#### [ASSIGNMENT]
If a line of the data contains the word "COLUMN", it is counted; report how many such lines there are and nothing else.

**** MATERIAL PROVIDED

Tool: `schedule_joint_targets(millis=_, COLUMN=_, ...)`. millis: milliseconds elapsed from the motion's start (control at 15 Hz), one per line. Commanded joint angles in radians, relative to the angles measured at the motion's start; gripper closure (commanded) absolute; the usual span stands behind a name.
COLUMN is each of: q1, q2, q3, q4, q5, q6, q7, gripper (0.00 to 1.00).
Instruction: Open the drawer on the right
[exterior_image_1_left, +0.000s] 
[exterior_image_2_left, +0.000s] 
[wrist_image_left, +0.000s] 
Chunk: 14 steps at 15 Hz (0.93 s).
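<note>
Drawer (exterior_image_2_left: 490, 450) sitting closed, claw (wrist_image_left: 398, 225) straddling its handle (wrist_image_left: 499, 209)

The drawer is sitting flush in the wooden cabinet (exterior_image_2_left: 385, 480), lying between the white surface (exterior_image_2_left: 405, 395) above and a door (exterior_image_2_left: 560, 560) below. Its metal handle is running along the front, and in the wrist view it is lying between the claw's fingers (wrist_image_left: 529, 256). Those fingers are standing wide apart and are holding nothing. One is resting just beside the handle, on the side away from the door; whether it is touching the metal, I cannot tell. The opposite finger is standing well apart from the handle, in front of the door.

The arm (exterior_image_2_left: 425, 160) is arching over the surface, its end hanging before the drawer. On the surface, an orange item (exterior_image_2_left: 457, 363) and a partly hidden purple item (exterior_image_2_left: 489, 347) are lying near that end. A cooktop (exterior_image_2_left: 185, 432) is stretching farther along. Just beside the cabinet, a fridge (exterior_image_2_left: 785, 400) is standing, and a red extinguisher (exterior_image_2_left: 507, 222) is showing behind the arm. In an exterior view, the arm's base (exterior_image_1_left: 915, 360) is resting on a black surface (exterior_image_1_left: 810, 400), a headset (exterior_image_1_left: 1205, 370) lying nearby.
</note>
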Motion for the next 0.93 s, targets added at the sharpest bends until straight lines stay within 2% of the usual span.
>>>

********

#### [OUTPUT FOR THIS TASK]
2